:: RECORDS FOR THE EXERCISE

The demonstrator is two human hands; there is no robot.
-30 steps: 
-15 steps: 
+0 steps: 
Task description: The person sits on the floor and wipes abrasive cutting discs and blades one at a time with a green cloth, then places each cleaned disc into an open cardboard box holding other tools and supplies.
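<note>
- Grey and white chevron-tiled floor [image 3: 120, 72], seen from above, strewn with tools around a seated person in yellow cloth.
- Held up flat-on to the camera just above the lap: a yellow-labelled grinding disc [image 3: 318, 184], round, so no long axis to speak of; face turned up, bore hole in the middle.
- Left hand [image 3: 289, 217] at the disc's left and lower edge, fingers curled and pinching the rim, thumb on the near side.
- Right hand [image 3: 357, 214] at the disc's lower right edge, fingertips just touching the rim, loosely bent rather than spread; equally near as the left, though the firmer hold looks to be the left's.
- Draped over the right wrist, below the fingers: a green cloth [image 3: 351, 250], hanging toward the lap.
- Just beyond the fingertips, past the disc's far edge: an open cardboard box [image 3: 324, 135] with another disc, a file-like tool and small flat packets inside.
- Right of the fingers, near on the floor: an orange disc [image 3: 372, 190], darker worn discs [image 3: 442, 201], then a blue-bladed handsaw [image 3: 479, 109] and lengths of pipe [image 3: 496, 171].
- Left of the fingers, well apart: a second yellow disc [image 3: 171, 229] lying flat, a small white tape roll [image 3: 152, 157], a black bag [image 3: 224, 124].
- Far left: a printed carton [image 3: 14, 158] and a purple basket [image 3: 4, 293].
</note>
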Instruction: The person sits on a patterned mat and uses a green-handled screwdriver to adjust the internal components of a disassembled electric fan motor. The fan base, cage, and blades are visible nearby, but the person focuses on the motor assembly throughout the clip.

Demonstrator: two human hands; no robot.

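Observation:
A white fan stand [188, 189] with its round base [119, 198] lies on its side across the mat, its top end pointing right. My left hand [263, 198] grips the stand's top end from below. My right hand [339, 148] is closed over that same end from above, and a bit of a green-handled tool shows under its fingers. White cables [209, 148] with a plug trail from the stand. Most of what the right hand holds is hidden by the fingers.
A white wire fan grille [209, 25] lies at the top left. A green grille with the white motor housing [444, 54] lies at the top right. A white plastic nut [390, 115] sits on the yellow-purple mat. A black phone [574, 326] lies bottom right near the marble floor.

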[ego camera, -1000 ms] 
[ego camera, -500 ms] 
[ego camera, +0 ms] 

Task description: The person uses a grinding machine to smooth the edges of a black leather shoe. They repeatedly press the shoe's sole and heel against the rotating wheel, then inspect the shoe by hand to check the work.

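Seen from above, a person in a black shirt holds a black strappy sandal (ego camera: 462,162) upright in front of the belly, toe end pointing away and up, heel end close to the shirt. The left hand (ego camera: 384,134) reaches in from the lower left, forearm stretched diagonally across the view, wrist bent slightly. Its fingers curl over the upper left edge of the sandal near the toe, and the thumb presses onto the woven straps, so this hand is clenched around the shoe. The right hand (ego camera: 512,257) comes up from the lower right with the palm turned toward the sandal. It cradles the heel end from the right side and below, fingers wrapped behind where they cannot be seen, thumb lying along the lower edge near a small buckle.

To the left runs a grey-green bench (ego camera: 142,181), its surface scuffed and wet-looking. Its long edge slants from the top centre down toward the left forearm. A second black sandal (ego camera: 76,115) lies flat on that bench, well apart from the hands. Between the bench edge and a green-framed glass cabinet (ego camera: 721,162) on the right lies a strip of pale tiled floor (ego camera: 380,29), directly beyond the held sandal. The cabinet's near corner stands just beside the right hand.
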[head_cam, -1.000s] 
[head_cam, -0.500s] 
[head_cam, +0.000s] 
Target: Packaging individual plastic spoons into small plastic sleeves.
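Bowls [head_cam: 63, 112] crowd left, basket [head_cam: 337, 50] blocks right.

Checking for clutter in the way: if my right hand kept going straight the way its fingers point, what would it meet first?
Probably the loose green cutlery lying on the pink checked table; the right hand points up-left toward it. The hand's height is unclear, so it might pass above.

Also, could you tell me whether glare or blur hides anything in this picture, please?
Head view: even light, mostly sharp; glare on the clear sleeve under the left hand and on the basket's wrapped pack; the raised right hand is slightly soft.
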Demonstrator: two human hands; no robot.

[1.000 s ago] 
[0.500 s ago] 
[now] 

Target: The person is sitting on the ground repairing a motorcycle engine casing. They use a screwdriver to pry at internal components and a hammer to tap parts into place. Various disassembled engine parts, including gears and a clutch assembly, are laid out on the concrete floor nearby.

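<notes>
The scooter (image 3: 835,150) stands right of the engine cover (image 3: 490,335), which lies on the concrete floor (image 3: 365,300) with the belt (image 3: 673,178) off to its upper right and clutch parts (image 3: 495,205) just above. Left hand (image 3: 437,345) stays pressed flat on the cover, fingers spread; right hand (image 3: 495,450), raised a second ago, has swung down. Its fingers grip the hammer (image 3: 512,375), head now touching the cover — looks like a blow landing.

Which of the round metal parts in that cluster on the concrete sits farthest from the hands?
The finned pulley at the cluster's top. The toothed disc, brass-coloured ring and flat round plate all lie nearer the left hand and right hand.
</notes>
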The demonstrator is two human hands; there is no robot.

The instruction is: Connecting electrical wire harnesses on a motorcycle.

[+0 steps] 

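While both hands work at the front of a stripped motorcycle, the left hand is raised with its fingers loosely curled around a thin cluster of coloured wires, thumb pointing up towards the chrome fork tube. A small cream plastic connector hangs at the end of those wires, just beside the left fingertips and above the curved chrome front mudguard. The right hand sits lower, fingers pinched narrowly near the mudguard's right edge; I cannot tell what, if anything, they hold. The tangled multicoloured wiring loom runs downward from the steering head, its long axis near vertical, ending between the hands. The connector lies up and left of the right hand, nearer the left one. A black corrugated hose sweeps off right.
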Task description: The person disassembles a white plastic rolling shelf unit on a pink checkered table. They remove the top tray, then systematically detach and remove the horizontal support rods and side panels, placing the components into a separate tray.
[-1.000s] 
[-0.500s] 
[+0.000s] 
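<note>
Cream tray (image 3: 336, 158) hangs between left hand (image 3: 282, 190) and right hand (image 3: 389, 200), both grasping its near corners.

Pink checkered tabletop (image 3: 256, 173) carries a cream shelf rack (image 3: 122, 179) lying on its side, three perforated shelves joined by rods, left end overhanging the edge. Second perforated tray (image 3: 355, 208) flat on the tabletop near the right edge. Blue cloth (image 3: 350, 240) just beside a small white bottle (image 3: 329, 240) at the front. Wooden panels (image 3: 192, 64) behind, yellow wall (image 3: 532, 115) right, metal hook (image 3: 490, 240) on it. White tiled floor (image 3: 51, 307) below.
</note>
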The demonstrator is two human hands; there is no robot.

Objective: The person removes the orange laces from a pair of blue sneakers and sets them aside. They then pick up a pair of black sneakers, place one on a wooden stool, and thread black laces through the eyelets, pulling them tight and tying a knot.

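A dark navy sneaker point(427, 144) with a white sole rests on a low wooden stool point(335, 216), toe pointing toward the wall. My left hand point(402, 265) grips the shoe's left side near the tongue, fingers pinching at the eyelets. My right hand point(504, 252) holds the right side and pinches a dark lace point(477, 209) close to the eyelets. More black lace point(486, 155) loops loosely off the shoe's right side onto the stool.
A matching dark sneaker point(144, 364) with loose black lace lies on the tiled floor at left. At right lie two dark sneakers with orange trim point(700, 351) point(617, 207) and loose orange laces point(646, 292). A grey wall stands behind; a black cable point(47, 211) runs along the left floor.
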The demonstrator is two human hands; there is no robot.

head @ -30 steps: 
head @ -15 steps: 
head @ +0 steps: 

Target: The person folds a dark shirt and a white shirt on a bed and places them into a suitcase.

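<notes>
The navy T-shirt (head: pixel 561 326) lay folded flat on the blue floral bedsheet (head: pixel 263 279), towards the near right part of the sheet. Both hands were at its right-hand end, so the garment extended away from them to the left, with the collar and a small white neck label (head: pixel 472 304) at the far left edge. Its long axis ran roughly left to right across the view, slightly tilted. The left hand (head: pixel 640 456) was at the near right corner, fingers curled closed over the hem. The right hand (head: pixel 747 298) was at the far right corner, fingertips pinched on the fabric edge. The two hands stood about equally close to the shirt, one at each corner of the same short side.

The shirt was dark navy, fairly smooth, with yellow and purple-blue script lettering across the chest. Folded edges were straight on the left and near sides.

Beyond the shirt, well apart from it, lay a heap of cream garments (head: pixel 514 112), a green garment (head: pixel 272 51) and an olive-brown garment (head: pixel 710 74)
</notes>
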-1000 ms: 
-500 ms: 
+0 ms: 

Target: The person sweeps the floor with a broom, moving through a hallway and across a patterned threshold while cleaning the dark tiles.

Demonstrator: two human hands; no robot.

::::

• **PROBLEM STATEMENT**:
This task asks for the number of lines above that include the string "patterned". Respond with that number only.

• **RESULT BELOW**:
2